**What you should do**
Nothing outside the lines below from the one containing "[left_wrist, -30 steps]" through the one containing "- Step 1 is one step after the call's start" is to be printed; print those exactly, ends included, and drop the pictures.

Source records
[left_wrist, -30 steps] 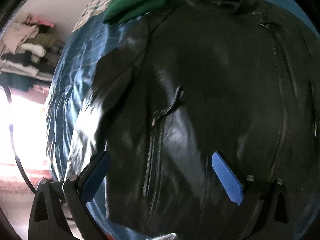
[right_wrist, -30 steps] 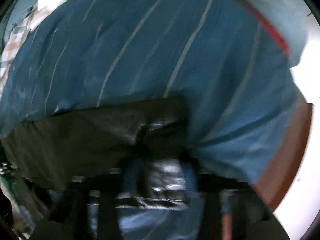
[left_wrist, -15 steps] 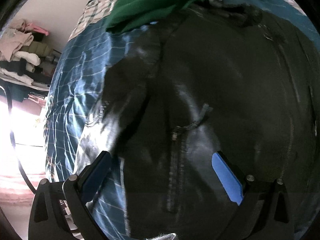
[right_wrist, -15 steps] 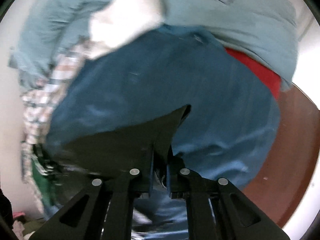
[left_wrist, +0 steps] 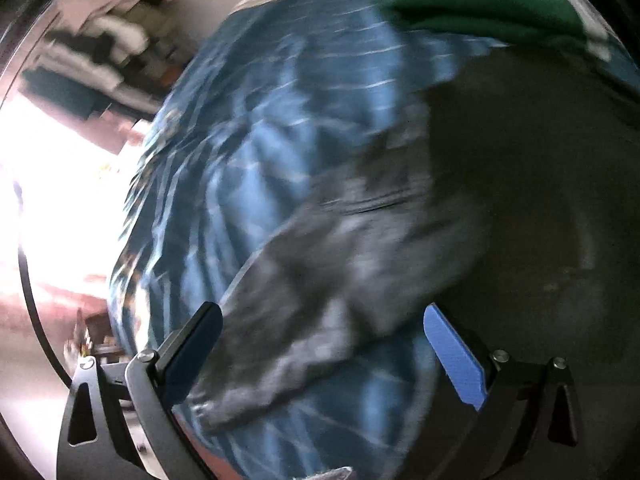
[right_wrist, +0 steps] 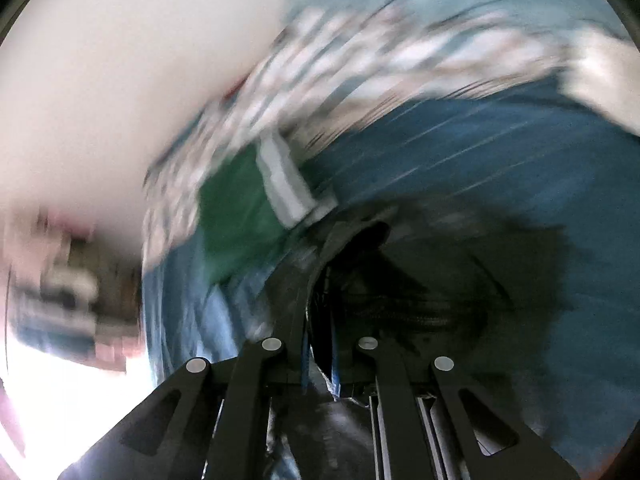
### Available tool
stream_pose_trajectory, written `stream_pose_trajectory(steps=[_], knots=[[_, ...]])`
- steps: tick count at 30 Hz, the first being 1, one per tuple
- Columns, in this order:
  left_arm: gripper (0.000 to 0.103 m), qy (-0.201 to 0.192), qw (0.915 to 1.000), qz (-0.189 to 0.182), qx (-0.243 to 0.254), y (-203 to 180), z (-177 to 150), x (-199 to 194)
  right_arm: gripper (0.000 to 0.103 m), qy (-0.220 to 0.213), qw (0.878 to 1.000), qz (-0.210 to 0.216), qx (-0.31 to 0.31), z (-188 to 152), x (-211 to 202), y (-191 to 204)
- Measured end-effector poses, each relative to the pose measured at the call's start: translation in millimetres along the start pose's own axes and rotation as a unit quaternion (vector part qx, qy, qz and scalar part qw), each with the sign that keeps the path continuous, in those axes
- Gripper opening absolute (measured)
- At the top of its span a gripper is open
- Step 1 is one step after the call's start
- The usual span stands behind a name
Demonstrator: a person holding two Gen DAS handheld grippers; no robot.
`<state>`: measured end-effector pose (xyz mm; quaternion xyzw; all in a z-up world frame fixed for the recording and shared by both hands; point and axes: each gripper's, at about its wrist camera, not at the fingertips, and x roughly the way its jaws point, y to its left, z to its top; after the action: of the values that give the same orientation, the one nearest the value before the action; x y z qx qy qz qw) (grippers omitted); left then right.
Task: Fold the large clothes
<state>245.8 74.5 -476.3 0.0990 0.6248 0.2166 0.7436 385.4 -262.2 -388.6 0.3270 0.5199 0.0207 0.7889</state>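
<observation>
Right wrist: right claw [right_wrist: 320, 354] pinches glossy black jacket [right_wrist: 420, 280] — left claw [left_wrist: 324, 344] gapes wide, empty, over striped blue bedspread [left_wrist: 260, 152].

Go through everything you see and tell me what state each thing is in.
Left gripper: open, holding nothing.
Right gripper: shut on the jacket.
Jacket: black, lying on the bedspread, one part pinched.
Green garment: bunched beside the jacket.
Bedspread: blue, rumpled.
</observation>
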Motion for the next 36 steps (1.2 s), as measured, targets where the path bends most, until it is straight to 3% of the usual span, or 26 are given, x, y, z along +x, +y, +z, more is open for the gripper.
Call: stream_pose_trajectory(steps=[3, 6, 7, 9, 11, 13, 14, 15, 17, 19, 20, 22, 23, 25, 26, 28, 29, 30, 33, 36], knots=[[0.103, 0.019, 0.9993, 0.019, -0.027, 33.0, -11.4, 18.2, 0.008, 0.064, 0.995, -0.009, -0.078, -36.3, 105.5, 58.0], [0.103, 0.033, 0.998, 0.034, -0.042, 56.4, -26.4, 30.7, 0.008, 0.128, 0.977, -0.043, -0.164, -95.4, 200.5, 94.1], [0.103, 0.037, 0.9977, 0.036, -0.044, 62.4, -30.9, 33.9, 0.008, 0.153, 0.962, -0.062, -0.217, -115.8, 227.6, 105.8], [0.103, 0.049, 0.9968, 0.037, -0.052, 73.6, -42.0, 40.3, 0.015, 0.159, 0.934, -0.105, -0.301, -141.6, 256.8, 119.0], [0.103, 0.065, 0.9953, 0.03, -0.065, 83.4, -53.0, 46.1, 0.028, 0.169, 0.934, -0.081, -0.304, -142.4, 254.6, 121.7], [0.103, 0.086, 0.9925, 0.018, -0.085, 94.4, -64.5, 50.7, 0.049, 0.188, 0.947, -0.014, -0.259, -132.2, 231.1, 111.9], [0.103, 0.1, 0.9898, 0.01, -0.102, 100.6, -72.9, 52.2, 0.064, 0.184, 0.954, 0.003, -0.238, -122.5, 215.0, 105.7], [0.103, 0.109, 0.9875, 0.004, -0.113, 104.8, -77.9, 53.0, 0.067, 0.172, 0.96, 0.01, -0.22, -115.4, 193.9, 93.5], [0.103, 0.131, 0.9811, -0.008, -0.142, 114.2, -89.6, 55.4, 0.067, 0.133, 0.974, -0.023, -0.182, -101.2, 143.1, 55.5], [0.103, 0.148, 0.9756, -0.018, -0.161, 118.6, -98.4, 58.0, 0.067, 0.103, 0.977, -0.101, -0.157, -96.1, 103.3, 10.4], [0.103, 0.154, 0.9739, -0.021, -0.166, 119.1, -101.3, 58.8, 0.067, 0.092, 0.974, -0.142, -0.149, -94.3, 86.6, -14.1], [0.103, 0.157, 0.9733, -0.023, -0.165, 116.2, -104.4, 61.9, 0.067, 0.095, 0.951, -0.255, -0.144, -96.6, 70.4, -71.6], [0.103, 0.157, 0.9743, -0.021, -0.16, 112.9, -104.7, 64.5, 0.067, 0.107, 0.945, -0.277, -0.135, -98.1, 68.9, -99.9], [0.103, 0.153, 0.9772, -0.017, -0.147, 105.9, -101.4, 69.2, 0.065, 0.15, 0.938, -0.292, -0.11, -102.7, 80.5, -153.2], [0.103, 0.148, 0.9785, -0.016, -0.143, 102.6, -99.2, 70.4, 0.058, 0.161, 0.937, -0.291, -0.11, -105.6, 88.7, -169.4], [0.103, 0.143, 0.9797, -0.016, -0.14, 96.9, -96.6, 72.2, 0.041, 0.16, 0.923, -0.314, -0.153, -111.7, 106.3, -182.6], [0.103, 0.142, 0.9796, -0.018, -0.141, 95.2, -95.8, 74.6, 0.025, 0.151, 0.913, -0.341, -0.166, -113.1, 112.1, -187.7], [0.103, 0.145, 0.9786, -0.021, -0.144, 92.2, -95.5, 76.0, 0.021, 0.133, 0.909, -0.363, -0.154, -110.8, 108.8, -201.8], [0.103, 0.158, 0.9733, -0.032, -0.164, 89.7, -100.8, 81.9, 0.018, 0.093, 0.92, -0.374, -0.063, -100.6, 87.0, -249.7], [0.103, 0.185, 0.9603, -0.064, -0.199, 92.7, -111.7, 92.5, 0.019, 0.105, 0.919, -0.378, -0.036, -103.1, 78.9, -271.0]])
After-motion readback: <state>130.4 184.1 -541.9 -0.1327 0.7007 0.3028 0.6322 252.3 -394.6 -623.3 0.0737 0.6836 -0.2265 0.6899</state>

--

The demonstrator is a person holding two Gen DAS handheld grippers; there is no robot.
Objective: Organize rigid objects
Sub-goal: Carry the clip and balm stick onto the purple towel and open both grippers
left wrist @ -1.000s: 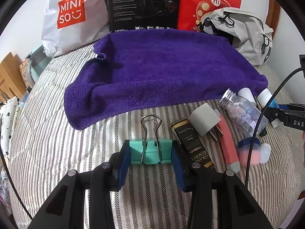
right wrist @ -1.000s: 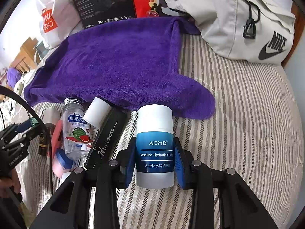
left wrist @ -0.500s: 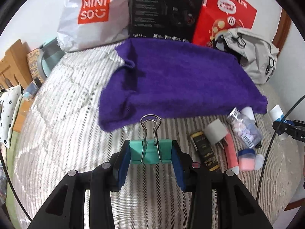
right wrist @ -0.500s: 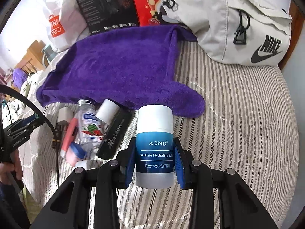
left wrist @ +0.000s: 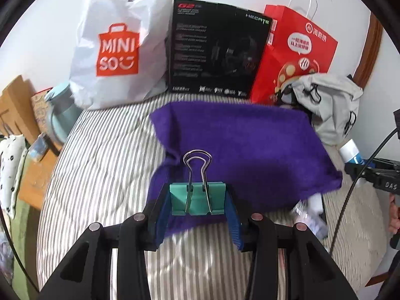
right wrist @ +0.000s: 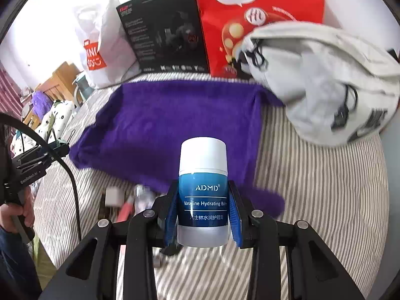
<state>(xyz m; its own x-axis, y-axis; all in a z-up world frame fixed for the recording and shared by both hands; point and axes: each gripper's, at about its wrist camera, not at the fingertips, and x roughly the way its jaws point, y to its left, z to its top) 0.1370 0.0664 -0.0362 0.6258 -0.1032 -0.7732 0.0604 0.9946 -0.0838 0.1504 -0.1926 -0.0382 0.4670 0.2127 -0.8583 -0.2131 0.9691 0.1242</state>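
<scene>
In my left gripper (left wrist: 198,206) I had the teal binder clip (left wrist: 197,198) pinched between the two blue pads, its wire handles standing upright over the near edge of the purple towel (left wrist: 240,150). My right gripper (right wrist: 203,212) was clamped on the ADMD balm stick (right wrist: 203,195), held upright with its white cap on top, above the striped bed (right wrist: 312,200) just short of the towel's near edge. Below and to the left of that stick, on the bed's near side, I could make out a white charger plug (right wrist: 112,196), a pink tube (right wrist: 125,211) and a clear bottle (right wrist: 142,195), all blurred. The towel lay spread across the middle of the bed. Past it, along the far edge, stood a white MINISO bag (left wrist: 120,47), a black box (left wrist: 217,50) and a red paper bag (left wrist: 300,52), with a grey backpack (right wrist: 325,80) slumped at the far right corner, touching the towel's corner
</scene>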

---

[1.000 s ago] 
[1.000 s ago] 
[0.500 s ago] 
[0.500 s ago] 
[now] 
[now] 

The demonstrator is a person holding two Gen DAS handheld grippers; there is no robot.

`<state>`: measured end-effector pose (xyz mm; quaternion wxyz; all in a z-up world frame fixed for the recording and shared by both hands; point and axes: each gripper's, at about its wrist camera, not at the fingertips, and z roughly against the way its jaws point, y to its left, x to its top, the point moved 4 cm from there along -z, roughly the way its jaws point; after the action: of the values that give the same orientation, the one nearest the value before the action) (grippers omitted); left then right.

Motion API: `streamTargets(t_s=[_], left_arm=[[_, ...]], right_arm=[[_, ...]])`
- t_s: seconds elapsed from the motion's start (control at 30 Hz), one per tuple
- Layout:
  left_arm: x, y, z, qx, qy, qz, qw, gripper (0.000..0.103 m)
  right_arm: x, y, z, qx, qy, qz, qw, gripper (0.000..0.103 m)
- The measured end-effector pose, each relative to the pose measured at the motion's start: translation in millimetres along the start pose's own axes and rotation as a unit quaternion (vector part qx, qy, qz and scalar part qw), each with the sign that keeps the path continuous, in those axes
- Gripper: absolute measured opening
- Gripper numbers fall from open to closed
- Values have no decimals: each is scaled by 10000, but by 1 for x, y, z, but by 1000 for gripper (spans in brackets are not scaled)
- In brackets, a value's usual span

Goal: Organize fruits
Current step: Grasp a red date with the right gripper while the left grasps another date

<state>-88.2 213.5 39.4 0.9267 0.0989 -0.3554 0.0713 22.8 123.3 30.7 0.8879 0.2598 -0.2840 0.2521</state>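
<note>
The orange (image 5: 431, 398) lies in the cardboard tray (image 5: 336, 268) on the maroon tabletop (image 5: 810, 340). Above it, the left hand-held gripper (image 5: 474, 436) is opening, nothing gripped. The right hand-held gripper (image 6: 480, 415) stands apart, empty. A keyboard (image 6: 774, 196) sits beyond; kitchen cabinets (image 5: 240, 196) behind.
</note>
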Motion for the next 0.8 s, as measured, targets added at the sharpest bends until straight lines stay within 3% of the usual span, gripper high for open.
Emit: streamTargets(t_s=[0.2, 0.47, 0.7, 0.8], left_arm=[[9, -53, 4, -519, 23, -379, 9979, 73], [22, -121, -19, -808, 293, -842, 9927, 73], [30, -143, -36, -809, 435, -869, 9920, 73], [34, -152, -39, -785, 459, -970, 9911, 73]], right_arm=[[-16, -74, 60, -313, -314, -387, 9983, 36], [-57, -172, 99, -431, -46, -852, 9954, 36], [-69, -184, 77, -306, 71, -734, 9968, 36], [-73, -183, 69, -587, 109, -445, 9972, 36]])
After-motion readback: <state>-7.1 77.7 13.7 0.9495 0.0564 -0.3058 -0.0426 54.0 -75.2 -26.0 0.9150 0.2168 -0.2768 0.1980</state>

**Output for this exercise**
[left_wrist, -30 steps] 
[right_wrist, -30 steps] 
[left_wrist, -15 steps] 
[right_wrist, -15 steps] 
[left_wrist, +0 steps] 
[right_wrist, +0 steps] 
### Available tool
stream_pose_trajectory, written `stream_pose_trajectory(steps=[_], knots=[[_, ...]])`
- steps: tick count at 30 Hz, the first being 1, one per tuple
- Columns, in this order:
  left_arm: gripper (0.000 to 0.103 m), qy (-0.201 to 0.192), qw (0.915 to 1.000), qz (-0.189 to 0.182), qx (-0.243 to 0.254), y (-203 to 180), z (-177 to 150), x (-199 to 194)
  right_arm: gripper (0.000 to 0.103 m), qy (-0.220 to 0.213), qw (0.878 to 1.000), qz (-0.210 to 0.216), qx (-0.31 to 0.31), z (-188 to 152), x (-211 to 202), y (-191 to 204)
- Measured end-effector poses, each relative to the pose measured at the call's start: translation in millimetres along the start pose's own axes and rotation as a unit quaternion (vector part qx, qy, qz and scalar part qw), each with the sign that keeps the path continuous, in those axes
- Gripper opening absolute (measured)
- At the top of its span a gripper is open
- Step 1 is one step after the call's start

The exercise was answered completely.